**Exercise directions:** With the material below, print exactly the lines between the line holding "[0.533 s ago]" and the line holding "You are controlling", inclusive. Add nothing else.

**Input data:**

-- -- --

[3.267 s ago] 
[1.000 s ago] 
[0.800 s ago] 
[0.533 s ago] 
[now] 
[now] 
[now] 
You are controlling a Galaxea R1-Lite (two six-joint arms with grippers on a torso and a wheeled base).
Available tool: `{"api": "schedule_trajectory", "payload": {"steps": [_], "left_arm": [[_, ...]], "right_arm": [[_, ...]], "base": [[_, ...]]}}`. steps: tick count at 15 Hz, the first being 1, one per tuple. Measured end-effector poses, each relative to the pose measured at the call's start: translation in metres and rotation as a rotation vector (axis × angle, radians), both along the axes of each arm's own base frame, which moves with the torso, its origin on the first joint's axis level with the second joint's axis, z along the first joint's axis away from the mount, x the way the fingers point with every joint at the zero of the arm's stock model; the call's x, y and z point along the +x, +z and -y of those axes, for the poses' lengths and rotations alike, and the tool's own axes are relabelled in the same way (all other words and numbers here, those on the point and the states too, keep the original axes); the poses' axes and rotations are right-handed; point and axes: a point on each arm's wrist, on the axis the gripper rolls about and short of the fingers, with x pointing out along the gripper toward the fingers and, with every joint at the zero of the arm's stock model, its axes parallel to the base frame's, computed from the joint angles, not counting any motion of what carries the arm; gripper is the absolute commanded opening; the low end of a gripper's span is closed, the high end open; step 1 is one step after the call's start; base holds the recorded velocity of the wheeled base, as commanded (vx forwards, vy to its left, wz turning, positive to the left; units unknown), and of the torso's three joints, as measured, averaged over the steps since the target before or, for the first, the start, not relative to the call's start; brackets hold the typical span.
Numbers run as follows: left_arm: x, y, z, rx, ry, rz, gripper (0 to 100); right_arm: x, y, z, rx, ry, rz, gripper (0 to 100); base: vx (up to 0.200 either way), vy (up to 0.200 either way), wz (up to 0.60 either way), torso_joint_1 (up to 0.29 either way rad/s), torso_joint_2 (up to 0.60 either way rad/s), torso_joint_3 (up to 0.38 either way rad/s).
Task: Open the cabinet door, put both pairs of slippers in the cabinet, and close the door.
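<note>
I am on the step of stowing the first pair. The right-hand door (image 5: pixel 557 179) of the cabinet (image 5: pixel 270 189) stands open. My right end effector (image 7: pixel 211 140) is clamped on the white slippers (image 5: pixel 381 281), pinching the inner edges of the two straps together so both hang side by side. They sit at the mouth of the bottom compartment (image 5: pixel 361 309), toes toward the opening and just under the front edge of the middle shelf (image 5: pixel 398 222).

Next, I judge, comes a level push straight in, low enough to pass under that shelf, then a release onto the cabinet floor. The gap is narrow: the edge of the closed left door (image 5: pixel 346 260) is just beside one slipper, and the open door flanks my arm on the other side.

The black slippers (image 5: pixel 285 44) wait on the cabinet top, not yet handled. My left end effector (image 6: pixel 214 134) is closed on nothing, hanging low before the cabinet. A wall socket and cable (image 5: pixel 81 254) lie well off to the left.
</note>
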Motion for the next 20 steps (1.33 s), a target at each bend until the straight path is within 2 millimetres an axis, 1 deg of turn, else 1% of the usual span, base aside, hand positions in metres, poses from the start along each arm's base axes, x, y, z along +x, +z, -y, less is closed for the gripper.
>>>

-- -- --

**Final answer:**
[0.533 s ago] 
[now] 
[now] 
[now] 
You are controlling a Galaxea R1-Lite (two six-joint arms with grippers on a torso and a wheeled base).

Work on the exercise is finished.